I am not sure if this is the correct forum topic... However How come the IR blaster I have will not work with my UVERSE boxes? The IR blaster will control everything else I have... Rcvr's, PC etc. I bought this IR blaster specifically for the uverse box so I am a bit irritated! I tried all my Uverse boxes. None of them work. The Remote seems to be just a standard IR remote. Its not RF or anything. I purchased the IR blaster Kit from Mono Price. Its pretty basic.


----------



## fschris (Oct 31, 2009)

I guess there must be more advanced IR blasters? ANy suggestions without busting the bank.


----------



## fschris (Oct 31, 2009)

okay dumb me... I should have read... right in the description from Monoprice!

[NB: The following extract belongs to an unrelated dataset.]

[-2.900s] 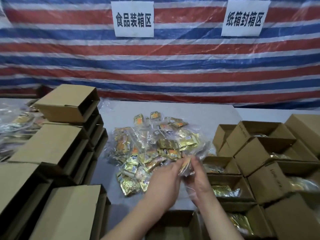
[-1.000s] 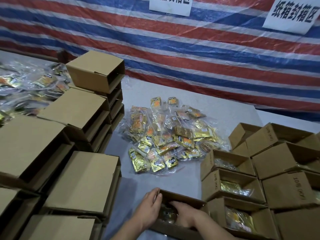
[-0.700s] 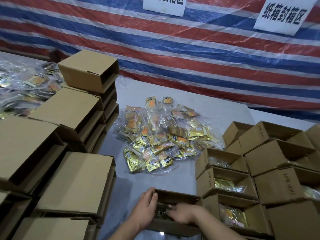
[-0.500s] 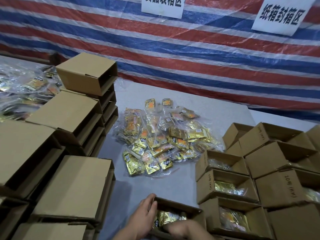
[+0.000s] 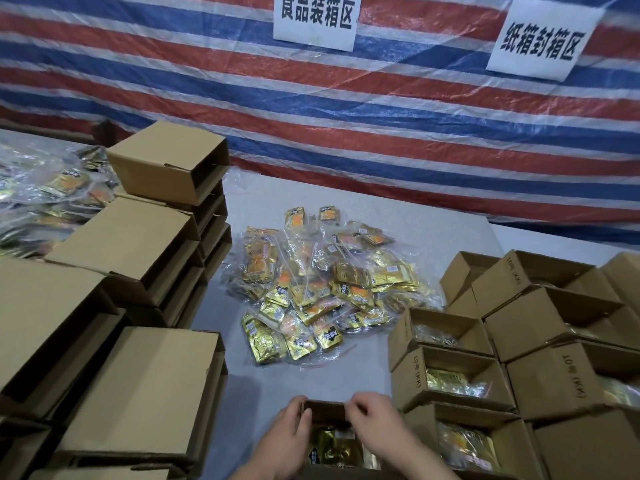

Some devices that have been reported to have trouble with this repeater include:
• Scientific Atlanta cable boxes (e.g., 8300 HD)
• Denon receivers
• ATT U-verse DVRs
• Dish Network DVRs


----------



## smurphy522 (Sep 21, 2010)

fsChris,
I have been using a URC remote and RF blaster for years now with my U-verse box. no issues. The remote and blaster combo go for about $70 online. The RF blaster only works with the URC remote as it sends both IR and RF signals. the IR signal is very strong from the reote and from the blaster and has no issues with the U-verse or comcast boxes I have used over the years. Note this is a discontinued product by URC but still a very good deal as you get a great universal remote as well. While not as easy as programming a Logitech-Harmony remote (I have 2 of those also) it is more customizable and durable. It is still going strong after 6 years of daily use.

The URC model is RFS200.

Best of luck!


----------